WHAT THE TASK REQUIRES: Print all of the data below exactly as it appears, leaving out every image.

GIVEN ENTRIES:
= = = = = = =

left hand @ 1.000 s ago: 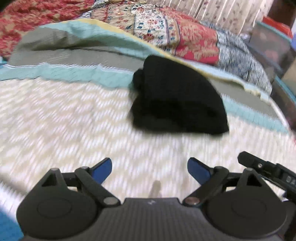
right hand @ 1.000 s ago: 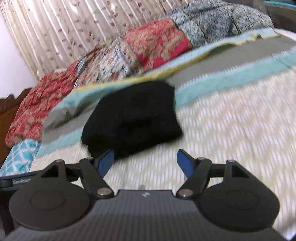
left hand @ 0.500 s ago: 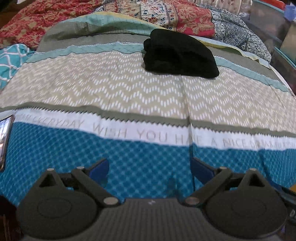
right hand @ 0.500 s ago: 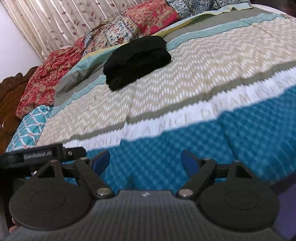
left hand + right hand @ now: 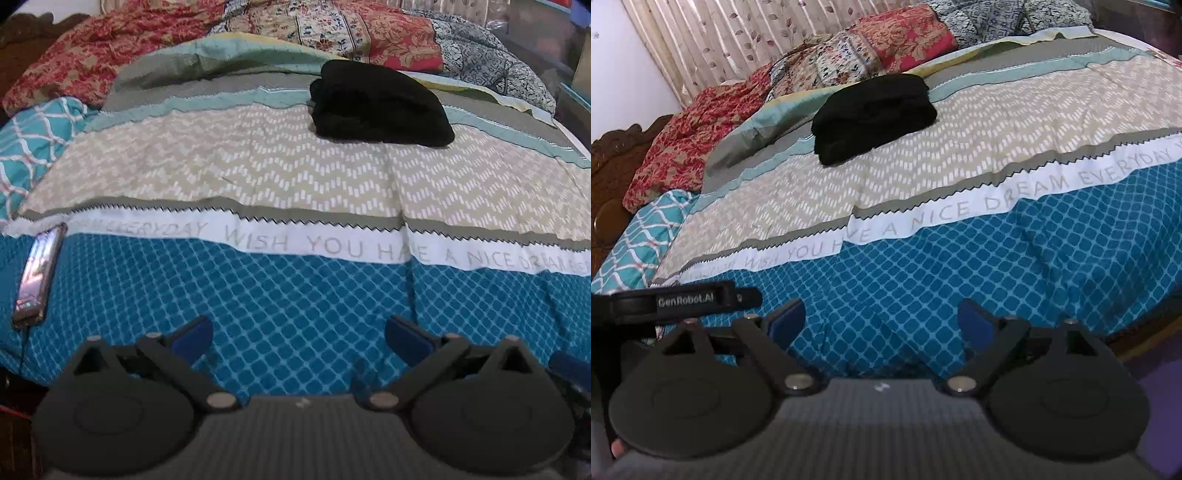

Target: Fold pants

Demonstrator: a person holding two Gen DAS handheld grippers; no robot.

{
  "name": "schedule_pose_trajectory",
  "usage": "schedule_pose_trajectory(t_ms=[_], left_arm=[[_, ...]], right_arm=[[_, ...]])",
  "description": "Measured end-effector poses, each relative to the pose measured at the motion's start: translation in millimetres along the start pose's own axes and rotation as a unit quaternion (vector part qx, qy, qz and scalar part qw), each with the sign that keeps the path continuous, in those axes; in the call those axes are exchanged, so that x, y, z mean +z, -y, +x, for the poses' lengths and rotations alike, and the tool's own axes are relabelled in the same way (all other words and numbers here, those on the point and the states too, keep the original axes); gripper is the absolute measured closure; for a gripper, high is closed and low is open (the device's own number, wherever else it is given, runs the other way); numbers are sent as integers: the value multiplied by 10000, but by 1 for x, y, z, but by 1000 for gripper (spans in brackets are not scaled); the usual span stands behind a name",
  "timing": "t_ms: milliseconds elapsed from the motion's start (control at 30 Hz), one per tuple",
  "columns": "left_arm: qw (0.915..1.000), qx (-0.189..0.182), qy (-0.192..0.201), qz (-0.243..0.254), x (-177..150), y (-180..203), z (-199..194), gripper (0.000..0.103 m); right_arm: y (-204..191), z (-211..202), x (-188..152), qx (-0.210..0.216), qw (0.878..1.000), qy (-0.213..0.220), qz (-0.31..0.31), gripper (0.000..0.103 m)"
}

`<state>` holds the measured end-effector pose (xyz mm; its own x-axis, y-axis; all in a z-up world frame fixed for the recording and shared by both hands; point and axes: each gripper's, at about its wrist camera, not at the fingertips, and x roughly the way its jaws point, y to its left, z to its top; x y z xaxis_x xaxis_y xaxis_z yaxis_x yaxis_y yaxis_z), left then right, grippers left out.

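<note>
The pants [image 5: 380, 103] are soft black cloth, dull and a bit fuzzy. The bedspread [image 5: 295, 177] is smooth printed cloth with small creases. The phone [image 5: 37, 273] has a shiny glass front. The headboard [image 5: 609, 155] is dark carved wood (a little glossy). The left gripper [image 5: 299, 338] is dull black plastic.

Pants [image 5: 380, 101]: plain black. Bedspread [image 5: 295, 295]: blue lattice band, white lettered strip, beige chevron band, grey and aqua stripes. Quilt [image 5: 886, 37]: red floral patchwork.
</note>
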<state>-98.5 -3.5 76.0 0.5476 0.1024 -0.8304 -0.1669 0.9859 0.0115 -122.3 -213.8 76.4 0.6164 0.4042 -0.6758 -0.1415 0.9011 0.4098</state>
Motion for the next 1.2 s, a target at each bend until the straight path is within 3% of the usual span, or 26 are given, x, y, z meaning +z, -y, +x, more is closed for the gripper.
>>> schedule_pose_trajectory(t_ms=[567,900,1200], left_arm=[[9997,88,167,124,15,2,8,0],[9986,414,326,12,21,-12,6,0],[9957,832,374,178,23,-14,5,0]], right_arm=[[2,14,10,-259,9996,18,-63,11],[1,19,10,-225,9996,-164,-81,11],[0,11,20,-245,9997,-35,-56,11]])
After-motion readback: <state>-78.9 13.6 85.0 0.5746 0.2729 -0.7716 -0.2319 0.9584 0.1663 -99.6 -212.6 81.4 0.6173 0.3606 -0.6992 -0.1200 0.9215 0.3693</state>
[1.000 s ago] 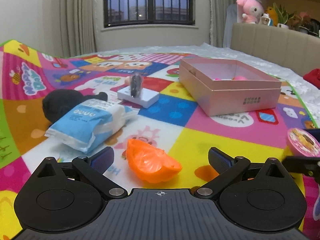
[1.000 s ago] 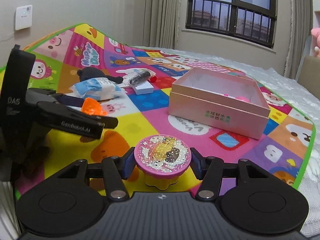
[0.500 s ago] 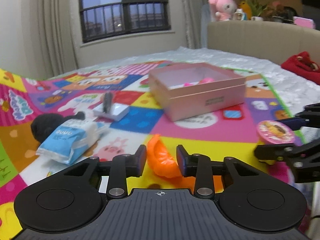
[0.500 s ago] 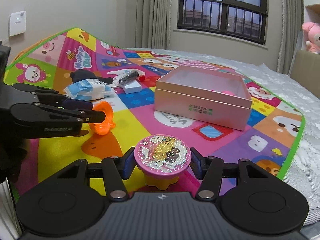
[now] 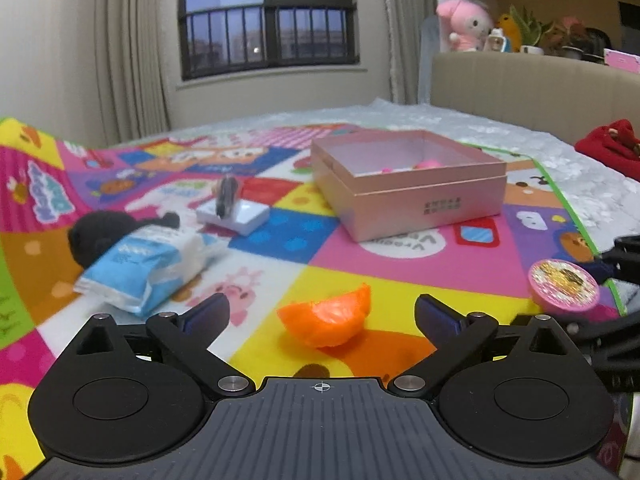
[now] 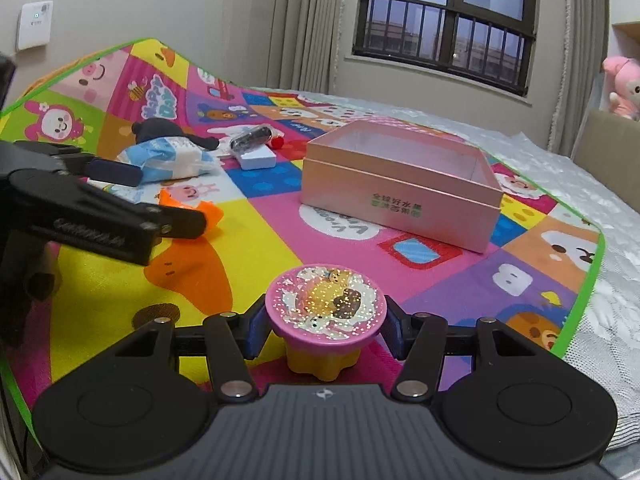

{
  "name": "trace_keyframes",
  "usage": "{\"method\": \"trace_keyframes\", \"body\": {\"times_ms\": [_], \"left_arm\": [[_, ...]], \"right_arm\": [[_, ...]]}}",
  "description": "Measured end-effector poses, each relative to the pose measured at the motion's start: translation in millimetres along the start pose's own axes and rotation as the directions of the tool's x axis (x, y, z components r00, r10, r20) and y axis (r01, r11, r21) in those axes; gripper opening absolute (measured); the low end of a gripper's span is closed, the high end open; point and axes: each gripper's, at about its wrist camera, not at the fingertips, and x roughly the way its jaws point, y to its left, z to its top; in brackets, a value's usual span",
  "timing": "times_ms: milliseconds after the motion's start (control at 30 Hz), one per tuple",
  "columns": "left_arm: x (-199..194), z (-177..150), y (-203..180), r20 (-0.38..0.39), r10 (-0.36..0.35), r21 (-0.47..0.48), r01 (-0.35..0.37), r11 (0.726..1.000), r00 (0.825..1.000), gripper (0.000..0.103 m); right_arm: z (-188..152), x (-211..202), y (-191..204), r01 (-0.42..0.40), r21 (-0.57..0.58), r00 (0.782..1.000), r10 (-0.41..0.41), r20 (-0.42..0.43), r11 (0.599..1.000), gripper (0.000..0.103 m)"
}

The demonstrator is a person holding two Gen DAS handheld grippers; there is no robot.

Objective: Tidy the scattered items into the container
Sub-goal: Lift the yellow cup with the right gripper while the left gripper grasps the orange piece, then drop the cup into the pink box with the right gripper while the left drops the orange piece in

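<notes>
- Right tongs [image 6: 323,326] clamping a pink glitter-topped toy [image 6: 325,307] by its round lid, both blue pads pressing the lid's sides, yellow base hanging below, above the mat [image 6: 256,240].
- Left tongs [image 5: 322,312] standing wide, jaws having just been opening, nothing gripped; orange piece [image 5: 326,320] lying on the mat's yellow square between the two fingers, touching neither pad.
- Showing again in the right view: left tongs [image 6: 160,200] reaching in from the left edge, orange piece [image 6: 188,204] partly hidden behind the nearer finger.
- Showing at the right edge of the left view: the toy [image 5: 564,286] held by the right tongs [image 5: 592,300].
- Lying farther out on the left, a blue-and-white pack [image 5: 144,268], resting against a black plush [image 5: 100,236] behind it.
- Sitting beyond the pack, a small white box [image 5: 236,214] with a dark slim item [image 5: 226,200] on top; a small red ball [image 6: 277,142] just beside them in the right view.
- Standing farther right on the mat, the open pink box [image 5: 420,204], lid off, something pink lying low inside near the far right corner [image 5: 426,165]; contents otherwise hard to tell.
- Spreading under the mat, the pale bed [image 5: 480,128].
- Sitting at the back, a pink plush [image 5: 464,24] on the ledge above the beige headboard [image 5: 540,92], window [image 5: 268,20] with curtains behind.
</notes>
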Motion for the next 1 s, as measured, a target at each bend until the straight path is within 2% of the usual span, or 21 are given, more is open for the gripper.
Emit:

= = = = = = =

TASK OUTPUT:
left hand @ 1.000 s ago: 
right hand @ 1.000 s ago: 
left hand @ 0.500 s ago: 
right hand @ 0.500 s ago: 
left hand + right hand @ now: 

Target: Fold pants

Demonstrator: a person holding two Gen DAS handheld grippers; no robot.

{
  "name": "schedule_pose_trajectory",
  "usage": "schedule_pose_trajectory(t_ms=[_], left_arm=[[_, ...]], right_arm=[[_, ...]])",
  "description": "Measured end-effector poses, each relative to the pose measured at the motion's start: translation in millimetres along the start pose's own axes and rotation as a unit quaternion (vector part qx, qy, qz and scalar part qw), each with the sign that keeps the path continuous, in those axes; in the call those axes are exchanged, so that x, y, z mean +z, -y, +x, for the poses' lengths and rotations alike, and the tool's own axes are relabelled in the same way (all other words and numbers here, those on the point and the states too, keep the original axes); gripper is the absolute measured closure; for a gripper, high is closed and low is open (the device's own number, wherever else it is given, runs the other way); numbers are sent as integers: the value multiplied by 10000, but by 1 for x, y, z, but by 1000 for gripper (spans in brackets are not scaled); the usual span stands behind a name",
  "timing": "t_ms: milliseconds elapsed from the motion's start (control at 30 Hz), one per tuple",
  "columns": "left_arm: qw (0.915..1.000), qx (-0.189..0.182), qy (-0.192..0.201), qz (-0.243..0.254), x (-177..150), y (-180..203), z (-199..194), gripper (0.000..0.103 m); right_arm: y (-204..191), z (-211..202), x (-188..152), qx (-0.210..0.216), qw (0.878..1.000), qy (-0.213..0.220), qz (-0.31..0.31), gripper (0.000..0.103 m)"
}

`<state>` holds the measured end-effector pose (xyz mm; its own x-axis, y-axis; all in a z-up world frame fixed for the recording and shared by both hands; point and axes: each gripper's, at about its wrist camera, not at the fingertips, and x roughly the way its jaws point, y to its left, z to its top; x y z xaxis_x xaxis_y xaxis_z yaxis_x yaxis_y yaxis_z), left then right, grippers left out.

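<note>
The pants [image 5: 380, 103] are soft black cloth, dull and a bit fuzzy. The bedspread [image 5: 295, 177] is smooth printed cloth with small creases. The phone [image 5: 37, 273] has a shiny glass front. The headboard [image 5: 609, 155] is dark carved wood (a little glossy). The left gripper [image 5: 299, 338] is dull black plastic.

Pants [image 5: 380, 101]: plain black. Bedspread [image 5: 295, 295]: blue lattice band, white lettered strip, beige chevron band, grey and aqua stripes. Quilt [image 5: 886, 37]: red floral patchwork.
</note>
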<state>-98.5 -3.5 76.0 0.5476 0.1024 -0.8304 -0.1669 0.9859 0.0115 -122.3 -213.8 76.4 0.6164 0.4042 -0.6758 -0.1415 0.9011 0.4098</state>
Motion for the next 1.2 s, a target at each bend until the straight path is within 3% of the usual span, or 26 are given, x, y, z meaning +z, -y, +x, more is closed for the gripper.
>>> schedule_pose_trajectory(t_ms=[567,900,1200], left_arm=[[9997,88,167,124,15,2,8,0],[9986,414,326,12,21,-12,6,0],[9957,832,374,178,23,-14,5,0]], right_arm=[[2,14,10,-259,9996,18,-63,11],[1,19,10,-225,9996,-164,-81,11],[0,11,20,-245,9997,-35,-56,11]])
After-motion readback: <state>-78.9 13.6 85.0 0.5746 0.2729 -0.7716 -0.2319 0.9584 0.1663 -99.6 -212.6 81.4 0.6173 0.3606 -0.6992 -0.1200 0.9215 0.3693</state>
[1.000 s ago] 
[1.000 s ago] 
[0.500 s ago] 
[0.500 s ago] 
[now] 
[now] 

{
  "name": "trace_keyframes",
  "usage": "{\"method\": \"trace_keyframes\", \"body\": {\"times_ms\": [_], \"left_arm\": [[_, ...]], \"right_arm\": [[_, ...]]}}",
  "description": "Measured end-effector poses, each relative to the pose measured at the motion's start: translation in millimetres along the start pose's own axes and rotation as the directions of the tool's x axis (x, y, z components r00, r10, r20) and y axis (r01, r11, r21) in those axes; gripper opening absolute (measured); the low end of a gripper's span is closed, the high end open; point and axes: each gripper's, at about its wrist camera, not at the fingertips, and x roughly the way its jaws point, y to its left, z to its top; in brackets, a value's usual span",
  "timing": "times_ms: milliseconds after the motion's start (control at 30 Hz), one per tuple",
  "columns": "left_arm: x (-199..194), z (-177..150), y (-203..180), r20 (-0.38..0.39), r10 (-0.36..0.35), r21 (-0.47..0.48), r01 (-0.35..0.37), r11 (0.726..1.000), r00 (0.825..1.000), gripper (0.000..0.103 m); right_arm: z (-188..152), x (-211..202), y (-191..204), r01 (-0.42..0.40), r21 (-0.57..0.58), r00 (0.782..1.000), r10 (-0.41..0.41), r20 (-0.42..0.43), r11 (0.599..1.000), gripper (0.000..0.103 m)"
}

The demonstrator is a person holding two Gen DAS handheld grippers; there is no robot.

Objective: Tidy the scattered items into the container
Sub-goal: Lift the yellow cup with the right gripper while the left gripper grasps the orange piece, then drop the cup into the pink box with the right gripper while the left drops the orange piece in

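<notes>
- Right tongs [image 6: 323,326] clamping a pink glitter-topped toy [image 6: 325,307] by its round lid, both blue pads pressing the lid's sides, yellow base hanging below, above the mat [image 6: 256,240].
- Left tongs [image 5: 322,312] standing wide, jaws having just been opening, nothing gripped; orange piece [image 5: 326,320] lying on the mat's yellow square between the two fingers, touching neither pad.
- Showing again in the right view: left tongs [image 6: 160,200] reaching in from the left edge, orange piece [image 6: 188,204] partly hidden behind the nearer finger.
- Showing at the right edge of the left view: the toy [image 5: 564,286] held by the right tongs [image 5: 592,300].
- Lying farther out on the left, a blue-and-white pack [image 5: 144,268], resting against a black plush [image 5: 100,236] behind it.
- Sitting beyond the pack, a small white box [image 5: 236,214] with a dark slim item [image 5: 226,200] on top; a small red ball [image 6: 277,142] just beside them in the right view.
- Standing farther right on the mat, the open pink box [image 5: 420,204], lid off, something pink lying low inside near the far right corner [image 5: 426,165]; contents otherwise hard to tell.
- Spreading under the mat, the pale bed [image 5: 480,128].
- Sitting at the back, a pink plush [image 5: 464,24] on the ledge above the beige headboard [image 5: 540,92], window [image 5: 268,20] with curtains behind.
</notes>
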Motion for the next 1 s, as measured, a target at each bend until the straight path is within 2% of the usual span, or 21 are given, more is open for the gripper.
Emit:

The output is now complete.